I've always had issues being accepted by causasians. Sad but true. No matter how many racially mixed Catholic & Lutheran schools I went to (predominantly white) and no matter how educated or super-intellectual I am, I've always been the odd-gal-out. With the exception of my BFF Martina who is not only white but half British, most Caucasians just didn't understand me. So I was 'allowed' to hang out with them but never taken into their confidence or really befriended by them. It was like being allowed to go the the party. but not to participate in the activities, ya know? So any-who, I pretty much said "Heck with it. I'm cool. Do you and hang out with yours." But now, at 31, I really don't want to sit on the sidelines. I'm not wallflower. Don't invite me to the party to take up space and tell everyone, "Oh, sure we're not prejudiced. We even have a black girl here!"  You aren't fooling anyone. I'm no token...at least...not by choice.

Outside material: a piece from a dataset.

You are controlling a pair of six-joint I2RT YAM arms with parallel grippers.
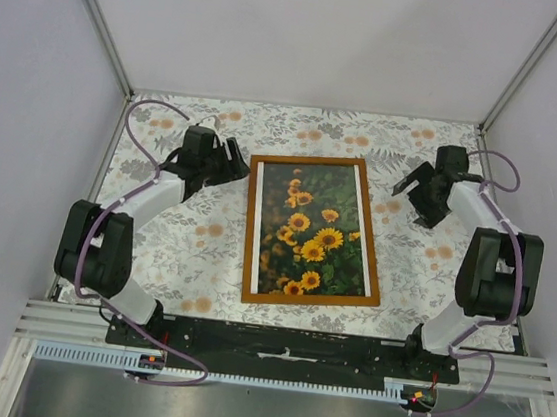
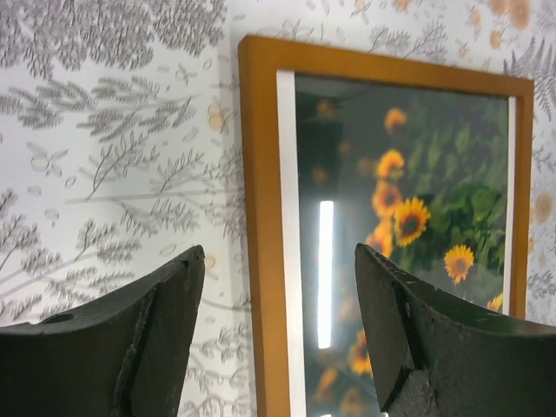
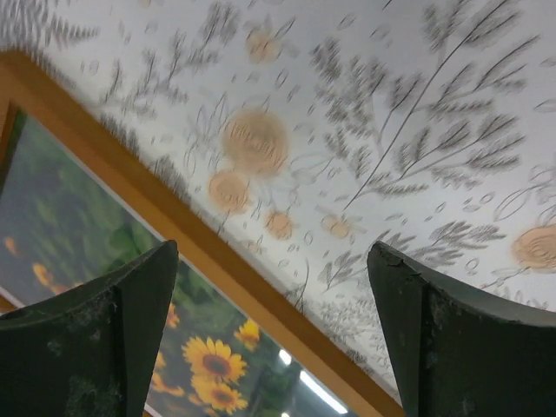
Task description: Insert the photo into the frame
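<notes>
The frame [image 1: 249, 235] lies flat in the middle of the table, a thin light-brown wooden rectangle. Inside it sits the photo [image 1: 312, 227], sunflower side up, with white strips along its long sides. My left gripper [image 1: 238, 169] hovers at the frame's far left corner, open and holding nothing. In the left wrist view the left gripper [image 2: 280, 261] straddles the frame [image 2: 261, 217] edge, with the photo [image 2: 408, 217] under glare. My right gripper [image 1: 409, 188] stands open to the right of the far right corner. The right wrist view shows the right gripper [image 3: 274, 256] above the frame [image 3: 174, 226] and photo [image 3: 213, 360].
A floral tablecloth [image 1: 183, 248] covers the table. White enclosure walls [image 1: 30, 90] stand on the left, right and back. A metal rail [image 1: 283, 345] with the arm bases runs along the near edge.
</notes>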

In this life, the only one I have to live, I want to be happy. Acceptance is SO not gonna happen, of that I'm sure. But if its not going to happen, I want it to NOT happen on my own terms. weird, ja sam, but its what I want. I'm too old for sorority snubbing and race-based-standoffishness. Come on. Its 2011 and God is soon to come. be what and who you are with no fetters holding you back. I am. I have always tried to be myself, whoever that ends up being. But I also want to surround myself with like-minded individuals, True-unadulterated-Christians, and people who choose not to live behind a mask. That's only cool for like, Batman or Superman or....Catwoman. and that is who I am. But you know what...unlike my feline ancestors before me...I choose to walk bare-boned & free...in the sun. If you don't like it or me, tough. Deal with it.